July 4, 2010. Posted by Michael Bourne.
I've come to think of "Montreal" as an adjective. FIJM presents music every year that evolves the spirit, the forms, the styles, the elements, the very character of jazz. Darwinian evolution indeed, because only the fittest survive. I've heard so often at FIJM artists endeavoring to play jazz in new and even epochal ways. Not all do, but those that do always delight me best at the fest.
Ibrahim Maalouf, Lebanese 4-valve trumpeter, playing what I'd call Semitic BeBop, solos like calls to prayer, or burning straightahead like Fats Navarro at the bazaar.
Daniel Mille, French accordionist, lyrical breath from the bellows, neo-musette gracefully swinging.
Chano Dominguez, Spanish pianist with a great trio, plus a singer chanting from the depths of his soul and a dancer stomping like a whirlwind, flamenco meets Kind of Blue.
Punk Bop, quartet of Ari Hoenig at the drums, often playing lead (and even the melody of "Moanin") with bassist Matt Penman, guitarist Gilad Hekselman, pianist Tigram Hamasyan, criss-crossing rhythms, an interplay of musical dynamics as much as melodies.
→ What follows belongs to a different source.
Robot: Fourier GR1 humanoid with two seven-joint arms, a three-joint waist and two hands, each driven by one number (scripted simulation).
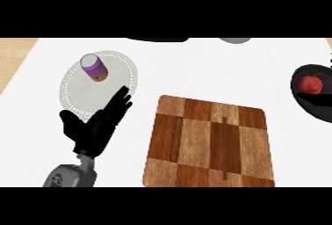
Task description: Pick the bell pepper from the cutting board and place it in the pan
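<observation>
Nearest the counter's front edge, toward its left corner, the left hand (97, 125) rises on its grey forearm (70, 176), fingers straight and held close together, thumb splayed out to the left, nothing in its hold; the fingertips overlap the near rim of a plate. The right hand shows nowhere in the head view. Just beside that hand, filling the middle of the counter's front part, lies the cutting board (211, 143), a chequered wooden slab with its top bare. Farther back on the left, the pale round plate (77, 94) (beaded along its rim) carries a purple-sided can (93, 67) with a light lid, standing on the plate's far half. At the counter's right edge sits the dark pan (318, 105), partly cut off by the view, and the red bell pepper (312, 84) rests inside it, well apart from the board. The white counter (194, 66) runs on to its far edge, where two objects, one dark and one grey, show only as slivers.
</observation>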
It's actually physically exciting hearing musicians playing with such a very real feeling of renewing and re-creating what jazz was and is and is becoming.
Caravan Palace, a classic-style swing band (violin, clarinet, acoustic bass and guitar) with a beat-box, swinging that much harder, hip-hop Django, with an acrobatic (and sweetly sexy) singer, plus dancers goofily jitterbugging .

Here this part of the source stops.